• [Work required] Using the records below, output the stretch that opens with the line containing "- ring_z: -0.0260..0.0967" and closes with the line containing "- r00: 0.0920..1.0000", exactly and including both lines, with nothing more.
*** Task material
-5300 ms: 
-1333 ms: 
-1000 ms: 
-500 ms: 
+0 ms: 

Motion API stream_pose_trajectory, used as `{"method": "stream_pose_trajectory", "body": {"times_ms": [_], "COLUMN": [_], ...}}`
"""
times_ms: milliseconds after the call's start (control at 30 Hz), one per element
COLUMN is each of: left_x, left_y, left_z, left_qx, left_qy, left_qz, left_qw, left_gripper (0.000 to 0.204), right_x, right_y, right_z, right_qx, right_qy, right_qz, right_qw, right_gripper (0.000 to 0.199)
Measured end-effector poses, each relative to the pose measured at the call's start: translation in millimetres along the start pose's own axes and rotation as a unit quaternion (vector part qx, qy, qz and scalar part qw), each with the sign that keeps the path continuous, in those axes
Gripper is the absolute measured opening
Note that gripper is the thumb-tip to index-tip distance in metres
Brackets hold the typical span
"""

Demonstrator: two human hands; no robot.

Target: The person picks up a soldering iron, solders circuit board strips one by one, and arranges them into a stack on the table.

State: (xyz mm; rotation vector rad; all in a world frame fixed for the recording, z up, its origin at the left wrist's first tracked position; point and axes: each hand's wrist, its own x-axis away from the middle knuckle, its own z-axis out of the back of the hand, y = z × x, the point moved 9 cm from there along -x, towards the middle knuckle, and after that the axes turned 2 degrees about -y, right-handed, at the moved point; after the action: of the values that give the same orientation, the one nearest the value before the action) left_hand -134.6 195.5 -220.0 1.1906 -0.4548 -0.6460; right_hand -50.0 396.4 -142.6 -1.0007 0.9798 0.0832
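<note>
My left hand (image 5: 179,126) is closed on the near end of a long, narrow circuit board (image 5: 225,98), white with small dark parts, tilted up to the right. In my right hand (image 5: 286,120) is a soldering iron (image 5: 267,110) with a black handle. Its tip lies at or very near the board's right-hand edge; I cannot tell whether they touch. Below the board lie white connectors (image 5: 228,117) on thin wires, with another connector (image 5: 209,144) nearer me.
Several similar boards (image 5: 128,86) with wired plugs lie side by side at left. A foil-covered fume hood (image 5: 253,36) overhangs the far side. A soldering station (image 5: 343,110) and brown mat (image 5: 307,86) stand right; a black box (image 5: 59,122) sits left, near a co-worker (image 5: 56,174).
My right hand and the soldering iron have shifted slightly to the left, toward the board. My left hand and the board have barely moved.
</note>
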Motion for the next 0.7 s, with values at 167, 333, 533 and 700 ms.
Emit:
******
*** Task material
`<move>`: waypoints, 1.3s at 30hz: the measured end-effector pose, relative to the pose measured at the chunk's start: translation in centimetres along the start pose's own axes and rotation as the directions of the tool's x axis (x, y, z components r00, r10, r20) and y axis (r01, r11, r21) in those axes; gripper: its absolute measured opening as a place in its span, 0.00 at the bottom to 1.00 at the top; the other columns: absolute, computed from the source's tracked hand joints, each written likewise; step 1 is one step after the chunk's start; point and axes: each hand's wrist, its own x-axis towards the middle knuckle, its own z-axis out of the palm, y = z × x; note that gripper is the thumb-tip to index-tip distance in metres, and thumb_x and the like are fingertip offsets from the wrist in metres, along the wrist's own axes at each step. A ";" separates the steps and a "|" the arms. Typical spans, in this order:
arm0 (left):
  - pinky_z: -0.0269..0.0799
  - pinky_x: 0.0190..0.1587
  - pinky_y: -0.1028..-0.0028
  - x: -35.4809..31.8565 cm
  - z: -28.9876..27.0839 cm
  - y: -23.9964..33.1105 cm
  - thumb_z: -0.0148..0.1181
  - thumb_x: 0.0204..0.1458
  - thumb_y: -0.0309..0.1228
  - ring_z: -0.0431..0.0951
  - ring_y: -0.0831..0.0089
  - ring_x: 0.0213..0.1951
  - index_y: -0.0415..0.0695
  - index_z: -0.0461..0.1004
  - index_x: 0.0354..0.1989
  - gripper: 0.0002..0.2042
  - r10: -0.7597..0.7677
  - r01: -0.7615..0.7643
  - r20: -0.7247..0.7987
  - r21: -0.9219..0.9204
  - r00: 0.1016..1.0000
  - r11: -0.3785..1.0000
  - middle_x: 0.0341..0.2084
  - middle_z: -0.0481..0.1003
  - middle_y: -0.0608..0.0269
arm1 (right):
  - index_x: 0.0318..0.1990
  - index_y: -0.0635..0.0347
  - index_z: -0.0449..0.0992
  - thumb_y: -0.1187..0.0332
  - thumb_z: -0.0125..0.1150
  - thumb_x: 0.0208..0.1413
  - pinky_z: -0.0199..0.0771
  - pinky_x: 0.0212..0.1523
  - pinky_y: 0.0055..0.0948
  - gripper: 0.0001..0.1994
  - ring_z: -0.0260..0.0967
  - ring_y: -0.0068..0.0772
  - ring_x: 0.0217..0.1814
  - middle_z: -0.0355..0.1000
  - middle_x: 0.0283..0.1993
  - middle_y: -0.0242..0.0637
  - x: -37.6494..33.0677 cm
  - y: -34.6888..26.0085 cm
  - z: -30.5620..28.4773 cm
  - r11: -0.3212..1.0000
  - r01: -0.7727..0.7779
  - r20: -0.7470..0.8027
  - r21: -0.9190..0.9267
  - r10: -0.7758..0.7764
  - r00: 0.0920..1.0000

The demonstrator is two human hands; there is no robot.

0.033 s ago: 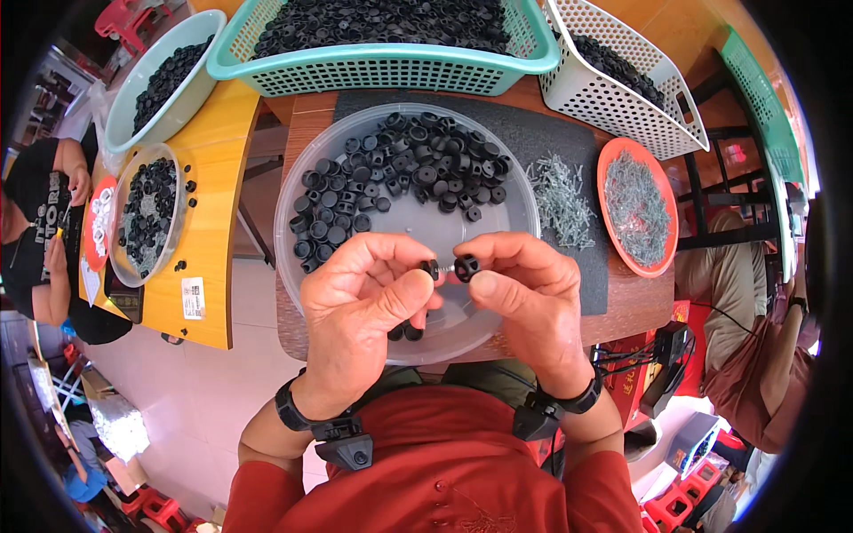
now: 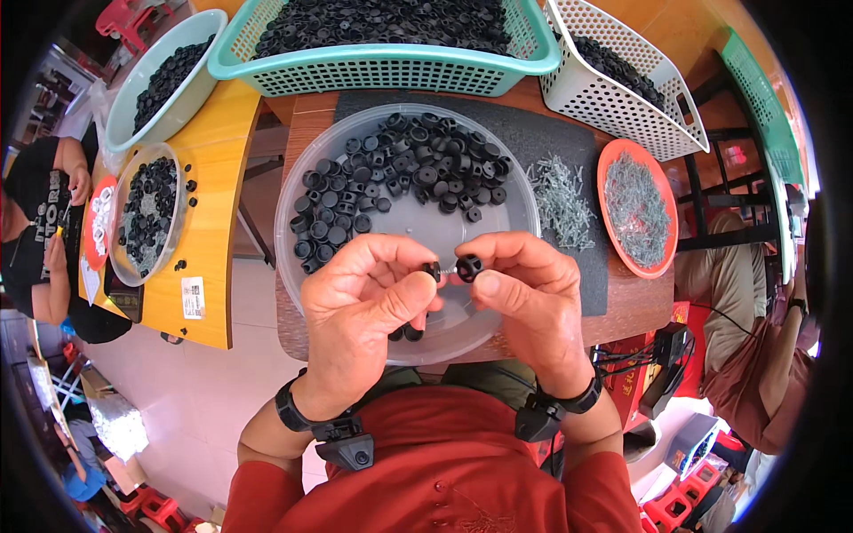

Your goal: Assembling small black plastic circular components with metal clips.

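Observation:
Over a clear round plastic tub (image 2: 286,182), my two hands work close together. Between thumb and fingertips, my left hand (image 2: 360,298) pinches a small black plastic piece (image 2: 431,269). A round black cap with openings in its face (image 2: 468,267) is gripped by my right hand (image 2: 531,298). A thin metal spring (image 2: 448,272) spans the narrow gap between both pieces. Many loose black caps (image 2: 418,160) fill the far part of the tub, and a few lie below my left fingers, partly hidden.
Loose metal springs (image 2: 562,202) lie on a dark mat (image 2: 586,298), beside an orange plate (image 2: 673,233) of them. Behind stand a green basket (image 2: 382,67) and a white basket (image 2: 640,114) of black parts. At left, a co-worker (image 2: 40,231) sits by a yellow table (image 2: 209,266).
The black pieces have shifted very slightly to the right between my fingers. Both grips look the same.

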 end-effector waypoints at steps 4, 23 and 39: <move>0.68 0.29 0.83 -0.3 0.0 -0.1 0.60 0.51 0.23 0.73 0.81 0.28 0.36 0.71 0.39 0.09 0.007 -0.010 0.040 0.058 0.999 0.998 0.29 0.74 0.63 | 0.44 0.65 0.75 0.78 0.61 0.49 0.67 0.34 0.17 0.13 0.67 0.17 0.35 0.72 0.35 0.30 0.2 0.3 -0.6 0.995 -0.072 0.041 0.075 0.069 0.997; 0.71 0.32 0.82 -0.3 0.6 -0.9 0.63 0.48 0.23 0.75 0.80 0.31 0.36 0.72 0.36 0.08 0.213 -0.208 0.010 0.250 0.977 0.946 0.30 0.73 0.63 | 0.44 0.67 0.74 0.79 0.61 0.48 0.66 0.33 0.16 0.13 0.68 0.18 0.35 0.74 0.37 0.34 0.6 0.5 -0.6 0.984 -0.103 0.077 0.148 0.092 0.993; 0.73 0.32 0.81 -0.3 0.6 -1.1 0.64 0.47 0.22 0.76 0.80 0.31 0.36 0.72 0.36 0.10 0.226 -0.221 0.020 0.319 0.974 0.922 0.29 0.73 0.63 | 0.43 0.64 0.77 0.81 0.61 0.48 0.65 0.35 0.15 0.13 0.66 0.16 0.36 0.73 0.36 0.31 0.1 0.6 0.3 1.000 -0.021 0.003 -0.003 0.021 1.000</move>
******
• [Response to the exercise]
  - ring_z: -0.0260..0.0967
  - ring_y: -0.0068..0.0772
  - ring_x: 0.0217..0.1814
  - middle_z: -0.0355..0.1000
  - middle_x: 0.0283..0.1993
  - middle_y: -0.0242..0.0637
  - x: -37.6494..33.0677 cm
  - y: -34.6888..26.0085 cm
  - z: -30.5620..28.4773 cm
  - r11: -0.3212..1.0000
  - r01: -0.7727..0.7779
  - r20: -0.7470..0.8027
  - r21: -0.9190..0.9267
  - r10: -0.7758..0.7764
  - r00: 0.0920..1.0000

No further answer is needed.